THE TASK: Please restate, word for word, the lines below that begin at the one with "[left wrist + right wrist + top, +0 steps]" and end at the one with "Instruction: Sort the". Leave out all other lines.

Stored items

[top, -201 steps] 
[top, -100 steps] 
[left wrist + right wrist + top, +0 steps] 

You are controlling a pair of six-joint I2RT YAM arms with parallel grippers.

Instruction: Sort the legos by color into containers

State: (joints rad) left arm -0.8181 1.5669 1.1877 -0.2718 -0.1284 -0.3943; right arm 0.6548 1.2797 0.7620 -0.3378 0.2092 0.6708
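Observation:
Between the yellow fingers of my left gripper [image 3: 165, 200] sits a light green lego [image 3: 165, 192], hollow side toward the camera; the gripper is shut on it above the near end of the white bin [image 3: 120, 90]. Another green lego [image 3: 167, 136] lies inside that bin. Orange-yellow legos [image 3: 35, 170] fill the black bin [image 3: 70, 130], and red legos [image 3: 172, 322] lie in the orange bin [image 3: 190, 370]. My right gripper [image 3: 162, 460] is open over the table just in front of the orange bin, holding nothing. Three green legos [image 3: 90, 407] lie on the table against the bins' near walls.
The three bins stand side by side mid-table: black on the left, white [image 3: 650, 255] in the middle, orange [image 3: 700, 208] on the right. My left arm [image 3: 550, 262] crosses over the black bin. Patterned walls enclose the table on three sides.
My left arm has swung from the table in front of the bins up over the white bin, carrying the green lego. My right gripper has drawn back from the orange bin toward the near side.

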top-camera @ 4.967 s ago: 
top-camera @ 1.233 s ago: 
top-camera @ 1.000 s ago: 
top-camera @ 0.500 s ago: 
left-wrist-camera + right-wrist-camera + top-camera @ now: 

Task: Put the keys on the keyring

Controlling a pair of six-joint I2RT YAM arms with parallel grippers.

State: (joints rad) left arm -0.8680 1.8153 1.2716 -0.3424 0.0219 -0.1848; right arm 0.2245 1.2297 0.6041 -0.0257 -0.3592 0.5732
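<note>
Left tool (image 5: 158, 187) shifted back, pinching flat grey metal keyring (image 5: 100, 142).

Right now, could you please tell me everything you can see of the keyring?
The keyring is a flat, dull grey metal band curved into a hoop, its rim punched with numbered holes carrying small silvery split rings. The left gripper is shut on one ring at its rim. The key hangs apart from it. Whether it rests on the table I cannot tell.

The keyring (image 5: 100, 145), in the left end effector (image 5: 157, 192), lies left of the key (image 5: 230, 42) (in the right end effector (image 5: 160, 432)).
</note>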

TASK OUTPUT:
[left wrist + right wrist + top, +0 steps] 

You are controlling a pair of six-joint I2RT YAM arms with parallel grippers.

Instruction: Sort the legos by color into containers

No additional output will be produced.